I cinque ex rider Foodora non sono stati reintegrati, ma l’azienda di food delivery dovrà pagare i 6-7 mesi per cui hanno lavorato con una retribuzione adeguata, colmando la differenza tra le 5 euro lorde all’ora e quello che sarebbe costato un normale fattorino ovvero – a spanne – circa 2.500 euro lorde mensili contributi compresi, spiega l’avvocato Sergio Bonetto che li ha assistiti, sottolineando che i cinque rider “lo hanno fatto più per motivi sociali”, che per i pochi soldi che otterranno.
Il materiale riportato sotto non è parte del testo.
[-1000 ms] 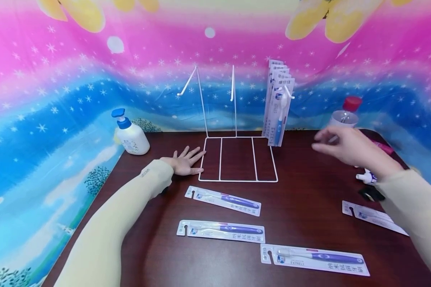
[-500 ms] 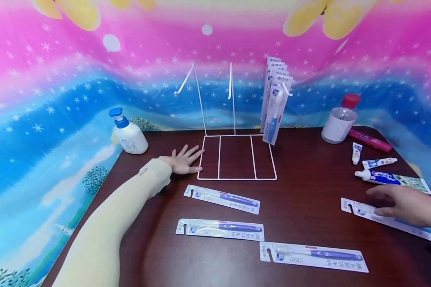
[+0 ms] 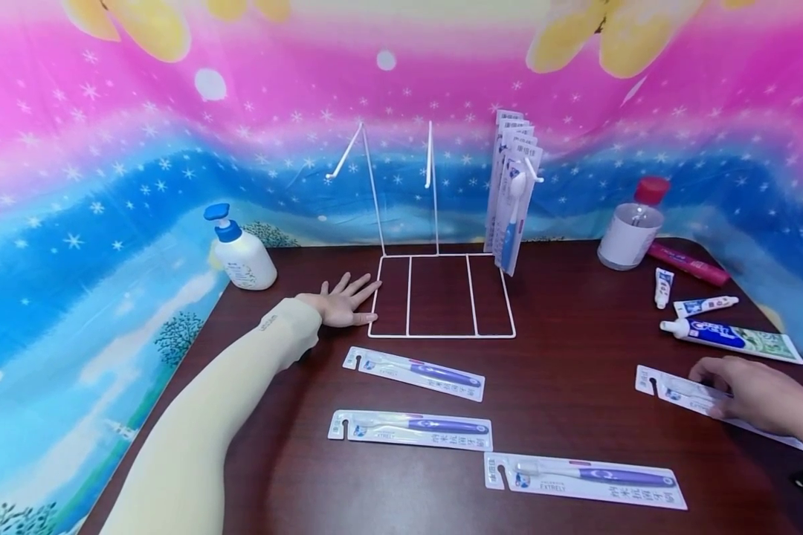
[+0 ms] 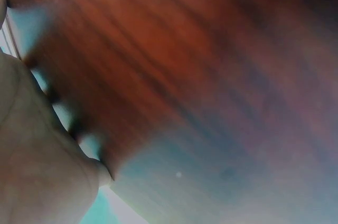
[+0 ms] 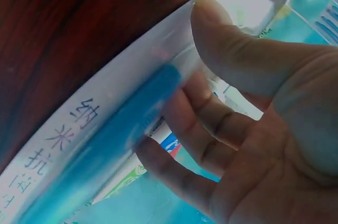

Ma il valore vero di ciò che hanno deciso i giudici di Torino, ribaltando sotto questo profilo la sentenza di primo grado, è che “è stato riconosciuto ai lavoratori il diritto ad avere un trattamento a tutti gli effetti identico a quello di un lavoratore del settore logistica di quinto livello, retribuzione oraria, ferie e malattia pagate, tredicesima, contributi come un qualsiasi lavoratore della logistica”, sottolinea l’avvocato Bonetto, ricordando che “questo è quello che si capisce dal dispositivo, come poi il lavoratore venga inquadrato lo capiremo meglio con le motivazioni, ma il riconoscimento è chiaro e finisce, almeno per i cinque ex fattorini che hanno fatto ricorso, l’era dei cinque euro all’ora e del lavoro senza tutela”.